Thursday, November 23, 2006

Get on Board

I don’t what I was thinking when I said “yes” but, it was obvious not all my logical nerves were firing. Somehow life is better that way. Most who know me understand I am no movie buff and I definitely can’t speak Spanish. Odds-on a Tuesday night one would not expect me to be shellin’ out 6 big-ones for a double header at Vancouver’s Latino Cultural week Film Festival Screening.

Had you have gone (and really you should have) your heart may also have been won over by Cuba’s Pink Camello, "the Camel Bus".




Amidst the broken shambles of Cuba’s “special period” transportation network the cries of the people could be heard "If Camello shuts down, may God help us all!” While other buses layed ruin aside the road Camello didn't disapoint. Trucking along the Cuban country side, it trolled its 300 finely dressed suburban Cubans payload to their Havana salsa engagements night after night.

Little more than a covered Bolivian flatbed attached to a semi, no modern feet of engineering can match its price point never mind its efficiency. Alas a new saviour of Vancouver transportation woes. Forget twinning the Port Man, Skytrain expansion or Olympic info structure, at 20k a piece Camello can shoulder the load. SVU’s would be a thing of the past, Camello would chew them up and spit them out in his wake and with that kind of advertising space they would practically pay for themselves.

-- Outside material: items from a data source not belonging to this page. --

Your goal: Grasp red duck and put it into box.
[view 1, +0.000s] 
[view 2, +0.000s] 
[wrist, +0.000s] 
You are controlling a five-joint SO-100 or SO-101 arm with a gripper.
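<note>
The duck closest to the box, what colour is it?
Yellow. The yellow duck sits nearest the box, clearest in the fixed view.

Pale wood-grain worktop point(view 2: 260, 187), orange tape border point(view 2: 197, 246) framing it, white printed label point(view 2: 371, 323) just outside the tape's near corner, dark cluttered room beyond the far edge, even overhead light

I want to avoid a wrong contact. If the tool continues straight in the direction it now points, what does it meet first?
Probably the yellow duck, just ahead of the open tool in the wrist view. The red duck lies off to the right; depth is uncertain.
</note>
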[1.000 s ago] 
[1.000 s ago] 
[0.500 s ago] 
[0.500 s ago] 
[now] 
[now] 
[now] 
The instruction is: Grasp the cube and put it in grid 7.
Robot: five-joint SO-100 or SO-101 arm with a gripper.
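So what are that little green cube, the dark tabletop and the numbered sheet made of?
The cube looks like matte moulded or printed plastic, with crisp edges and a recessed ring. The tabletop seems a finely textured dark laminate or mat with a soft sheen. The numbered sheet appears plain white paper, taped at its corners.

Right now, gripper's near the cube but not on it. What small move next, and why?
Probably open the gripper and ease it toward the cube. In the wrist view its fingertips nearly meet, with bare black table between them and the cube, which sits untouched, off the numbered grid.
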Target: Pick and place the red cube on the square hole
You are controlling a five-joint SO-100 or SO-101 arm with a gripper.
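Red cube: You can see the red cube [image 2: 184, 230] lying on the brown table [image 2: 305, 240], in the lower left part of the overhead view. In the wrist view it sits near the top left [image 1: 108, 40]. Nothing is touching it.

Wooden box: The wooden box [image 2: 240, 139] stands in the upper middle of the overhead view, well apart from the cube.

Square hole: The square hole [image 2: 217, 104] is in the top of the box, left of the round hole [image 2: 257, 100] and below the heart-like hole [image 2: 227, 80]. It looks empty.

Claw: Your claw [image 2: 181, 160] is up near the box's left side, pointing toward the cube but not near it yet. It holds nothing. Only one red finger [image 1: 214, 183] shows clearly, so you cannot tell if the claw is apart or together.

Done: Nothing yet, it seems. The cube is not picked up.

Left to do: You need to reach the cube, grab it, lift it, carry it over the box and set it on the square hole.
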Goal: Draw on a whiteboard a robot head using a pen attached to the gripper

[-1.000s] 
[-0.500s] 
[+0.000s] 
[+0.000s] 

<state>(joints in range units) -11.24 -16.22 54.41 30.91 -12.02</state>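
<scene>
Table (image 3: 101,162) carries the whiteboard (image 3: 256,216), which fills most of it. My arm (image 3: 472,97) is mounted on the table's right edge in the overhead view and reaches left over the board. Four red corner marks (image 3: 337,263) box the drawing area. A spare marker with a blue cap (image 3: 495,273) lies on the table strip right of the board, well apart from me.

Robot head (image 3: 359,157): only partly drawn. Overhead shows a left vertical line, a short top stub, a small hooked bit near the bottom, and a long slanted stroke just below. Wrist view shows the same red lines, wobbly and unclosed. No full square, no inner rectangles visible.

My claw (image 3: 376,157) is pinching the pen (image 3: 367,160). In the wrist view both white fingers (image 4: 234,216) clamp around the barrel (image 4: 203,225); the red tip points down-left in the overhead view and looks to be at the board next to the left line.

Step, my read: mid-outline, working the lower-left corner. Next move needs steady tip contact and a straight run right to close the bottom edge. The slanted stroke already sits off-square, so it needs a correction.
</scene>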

So don’t delay, call your MP tell’em to get on board, you only stand for/on Camello.


-message brought to you by Fidel’s Used Camello Sales Emporium

Thursday, November 02, 2006

Traveling Gypsy Rover

Ever wonder what it would be like talking with a goldfish? I have spent the majority of the week’s dialog responding one three-word question: “How was it?” Case in point Mr./Mrs Anonymous (comment #8 of last post)

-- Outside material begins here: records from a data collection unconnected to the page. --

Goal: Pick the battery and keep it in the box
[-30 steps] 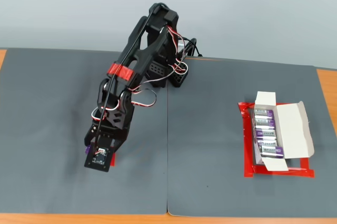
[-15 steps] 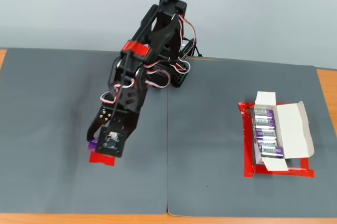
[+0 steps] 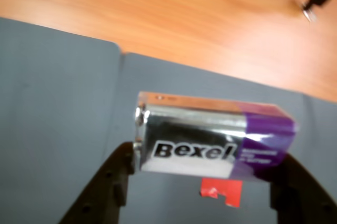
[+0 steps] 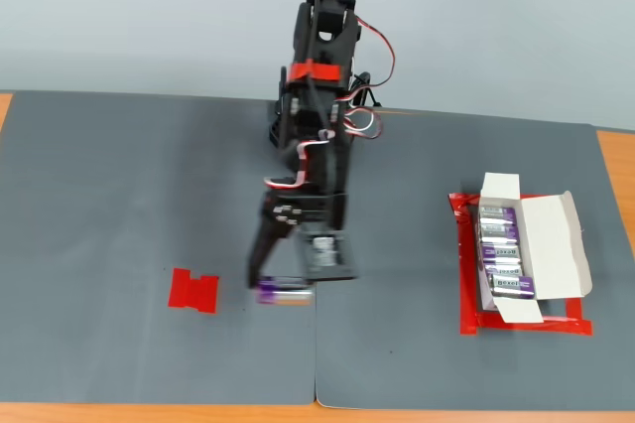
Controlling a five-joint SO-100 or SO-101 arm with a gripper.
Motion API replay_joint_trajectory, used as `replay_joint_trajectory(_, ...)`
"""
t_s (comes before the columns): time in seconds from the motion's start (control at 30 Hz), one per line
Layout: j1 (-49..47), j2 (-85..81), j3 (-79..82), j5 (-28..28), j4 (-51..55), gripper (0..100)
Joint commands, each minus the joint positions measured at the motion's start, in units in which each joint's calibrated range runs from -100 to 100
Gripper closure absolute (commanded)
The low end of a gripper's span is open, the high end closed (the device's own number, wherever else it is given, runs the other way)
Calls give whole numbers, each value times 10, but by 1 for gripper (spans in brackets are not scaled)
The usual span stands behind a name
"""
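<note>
My gripper (image 3: 205, 160) is shut on the battery (image 3: 210, 140), a purple-and-silver pack lettered "Bexel", held crosswise between the two black fingers (image 3: 113, 182). In the fixed view the gripper (image 4: 280, 287) holds the battery (image 4: 285, 294) just above the grey mat, right of the flat red tape patch (image 4: 193, 290), which also shows in the wrist view (image 3: 221, 190). The white box (image 4: 556, 244) lies open at the right, well apart from the gripper. Several like packs (image 4: 501, 254) lie in it in a row.
A red tape frame (image 4: 466, 294) surrounds the box. Two grey mats (image 4: 119, 195) meet at a seam (image 4: 316, 363) on a wooden table (image 3: 210, 19). The arm's base (image 4: 322, 75) stands at the back centre. A small black object (image 3: 316, 0) lies on the wood.
</note>
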State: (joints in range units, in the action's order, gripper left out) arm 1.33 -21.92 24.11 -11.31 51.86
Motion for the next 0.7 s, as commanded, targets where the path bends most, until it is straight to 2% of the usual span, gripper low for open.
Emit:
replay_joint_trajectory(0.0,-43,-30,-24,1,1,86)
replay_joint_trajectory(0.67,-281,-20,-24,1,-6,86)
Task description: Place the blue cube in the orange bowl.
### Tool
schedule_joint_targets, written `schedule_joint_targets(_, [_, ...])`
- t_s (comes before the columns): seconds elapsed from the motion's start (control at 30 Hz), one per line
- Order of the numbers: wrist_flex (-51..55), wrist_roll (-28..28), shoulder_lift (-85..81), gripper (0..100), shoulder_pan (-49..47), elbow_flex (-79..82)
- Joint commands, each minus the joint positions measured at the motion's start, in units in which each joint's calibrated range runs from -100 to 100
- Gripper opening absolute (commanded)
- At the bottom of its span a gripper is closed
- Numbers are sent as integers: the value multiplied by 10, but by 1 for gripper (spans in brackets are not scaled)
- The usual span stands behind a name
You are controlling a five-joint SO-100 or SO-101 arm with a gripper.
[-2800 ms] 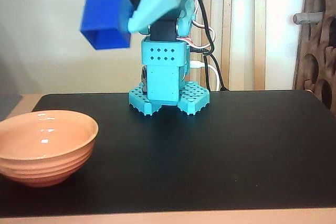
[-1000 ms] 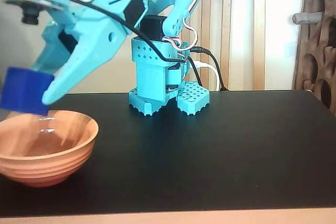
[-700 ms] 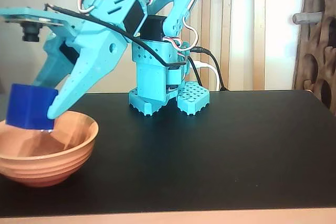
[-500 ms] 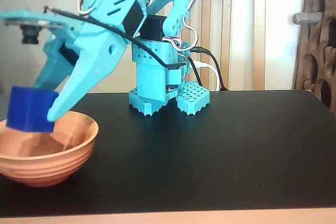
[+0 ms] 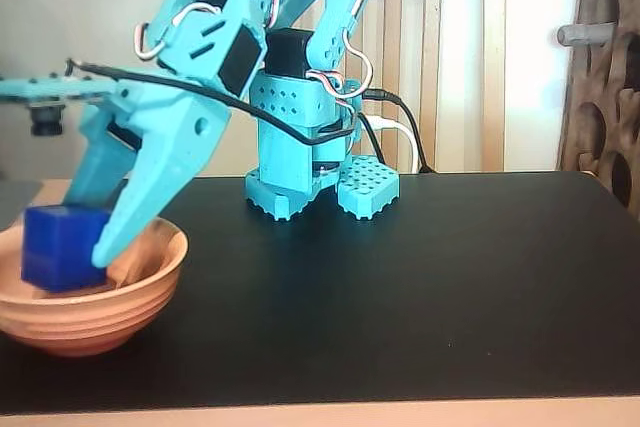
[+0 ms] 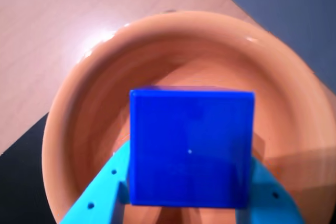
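The blue cube (image 5: pixel 60 245) is partly sunk below the rim of the orange bowl (image 5: pixel 130 302) at the left of the black mat in the fixed view. My turquoise gripper (image 5: pixel 85 247) is shut on the cube, fingers slanting down into the bowl from the upper right. In the wrist view the blue cube (image 6: pixel 191 148) fills the centre, clamped between the two turquoise fingers (image 6: pixel 102 198), with the orange bowl (image 6: pixel 84 108) directly beneath it. Whether the cube touches the bowl's floor is hidden.
The arm's turquoise base (image 5: pixel 320 172) stands at the back of the black mat (image 5: pixel 450 287). A wooden tabletop (image 6: pixel 63 19) lies around the bowl's far side in the wrist view. A slatted wall and carved panel (image 5: pixel 605 77) stand behind.
The gripper has carried the cube from high above the base leftward and down; over the last half second it sank from above the rim into the bowl.
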Motion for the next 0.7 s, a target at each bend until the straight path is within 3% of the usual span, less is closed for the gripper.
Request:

Not that I grieve such an task but the challenge of enlightening people about a trip is itself a journey flanked with the tar pits of social faut-pas and plagued with the shadows of jet lagged mind; Over simplification ensues. Oh yes it was truly ‘epic’, ‘unforgettable’, ‘great’, ‘beautiful’, ‘exciting’. Spat out these adjectives are spun out rotting the adventure of veracity or soul. Akin to playing Pictionary using only one dimension, your audience will be left thinking your mountain is a stick.

Travel (the way I have come to terms with it) is rich with the depth of a good wine and the playful interaction of a well written novel...(check out "Life of Pi" read it on the plane ride home). The experience of being cradled in a valley’s field under the rising moon of Glencoe while pondering the journey of civilization and your role with in it, does not lend itself to a one word summary. Neither can the best song express the train of emotions as you meander through a holocaust exhibit nor the best camera capture the beauty of the setting sun’s glow upon the pounding surf. You really have to live it.

All said, let me assure you the life of a traveling gypsy rover is no walk in the park (unless your planning on sleeping on one of its benches). There are smelly hostels, heavy packs and $15 plates of food that a yak wouldn’t scat on but, oh the rewards.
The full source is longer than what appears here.